Furthermore, phase transitions also describe the emergence of different brain states. Recently, by inferring models from fMRI activity of monkeys during wakefulness and anesthesia (acquired at NeuroSpin Center), we derived macroscopic properties that quantify the system’s capabilities to process and transmit information in each state (Ponce-Alvarez et al. 2022 Cereb Cortex). The differences in these quantities were consistent with a critical-supercritical phase transition between wakefulness and anesthesia.

Another related central question in neuroscience is how neural systems achieve a tradeoff between stability and flexibility. Once again, statistical mechanics provides a candidate explanation for the coexistence of these two features: sloppiness (Machta et al., 2013). In general, sloppiness is a property of complex multi-parameter models for which different combinations of parameters, called “sloppy parameters”, lead to a similar system behavior, while changes in some few critical parameters, called “stiff parameters”, significantly modifies it. In this way, a large sloppy parameter space can make the system robust to internal and external fluctuations, while, by tuning some few stiff parameters, the system can be sensitive and selective to relevant signals.

Recently, we have studied sloppiness in the spontaneous activity of neural circuits (Ponce-Alvarez et al., 2020, eLife). By combining electrophysiological recordings, MEMs, and information-theoretical measures, we found that sensory inputs and cortical state transitions evolved in different pathways in parameter space. Specifically, we found that cortical state transitions evolved along stiff dimensions, whereas sensory-evoked activity evolved along sloppy dimensions. Furthermore, we showed that stiff parameters were related to neurons that formed a topological network core, while sloppy parameters related to neurons that formed a topological periphery. This core/periphery architecture has important functional implications for the interplay among stability, flexibility, and responsiveness of neuronal collective dynamics.
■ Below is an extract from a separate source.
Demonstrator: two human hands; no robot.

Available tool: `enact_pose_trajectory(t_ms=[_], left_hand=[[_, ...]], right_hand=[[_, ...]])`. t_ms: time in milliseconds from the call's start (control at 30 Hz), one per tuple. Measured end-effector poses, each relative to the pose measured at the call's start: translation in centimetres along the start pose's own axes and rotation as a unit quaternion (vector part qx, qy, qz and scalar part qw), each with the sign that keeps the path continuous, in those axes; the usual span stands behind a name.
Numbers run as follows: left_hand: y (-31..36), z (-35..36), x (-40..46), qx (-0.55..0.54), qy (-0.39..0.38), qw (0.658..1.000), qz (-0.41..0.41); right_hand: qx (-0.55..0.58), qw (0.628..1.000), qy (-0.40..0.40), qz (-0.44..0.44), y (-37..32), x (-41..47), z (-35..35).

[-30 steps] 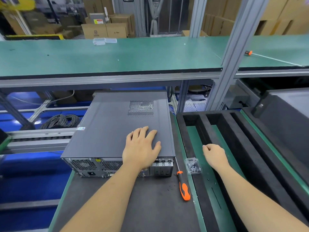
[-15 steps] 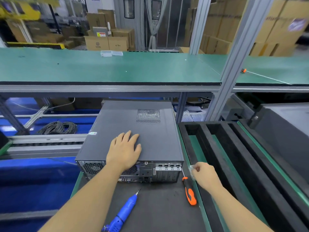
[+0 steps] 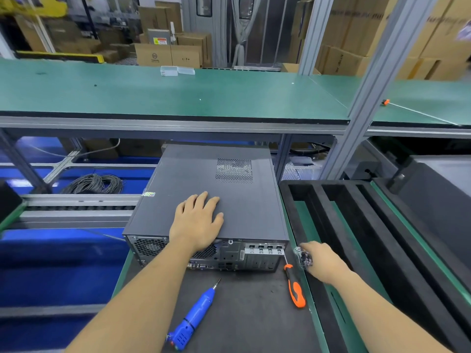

Disorder-induced non-equilibrium phase transition in whole brain neuronal activity. A: We used transgenic zebrafish larvae expressing genetically encoded calcium indicators (GCaMP), in combination with selective-plane illumination microscopy (SPIM), to monitor whole-brain dynamics with near single-neuron resolution (~65,000 neurons) in an intact, behaving vertebrate. B: We showed that spontaneous activity propagates in the brain's three-dimensional space, generating scale-invariant cascading events, or neuronal avalanches. Top: A neuronal avalanche consists of a sequenced activation of contiguous neurons forming activity clusters that propagate in space and time. Bottom: Initiation of neuronal avalanches in the coronal plane of the brain. D: We showed that neuronal avalanches were scale-invariant, i.e., the distribution of avalanche sizes follows a power law distribution, with a power exponent  indicative of a non-equilibrium phase transition. Color traces: six zebrafish larvae; dotted line: power law expected in the case of critical behavior. From: Ponce-Alvarez et al. (2018, Neuron).

Sloppiness of neuronal activity. A: To illustrate the concept of sloppiness we here consider the simplest model with two parameters. The likelihood of the model can be studied in a bi-dimensional parameter space. Stiff dimensions are linear combinations of parameters along which the model's likelihood strongly changes (here e1), whereas sloppy dimensions are those linear combinations of parameters along which the model's likelihood changes very slowly (here e2). B: We observed that intrinsic activity, i.e., transitions across cortical states, evolves along stiff dimensions, whereas extrinsic, i.e., stimulus-induced, activity evolves along sloppy dimensions. C: Furthermore, we observed that neurons associated to stiff parameters form a topological core with strong network centrality, whereas neurons associated to sloppy parameters form a topological periphery. See Ponce-Alvarez et al. (2020, eLife).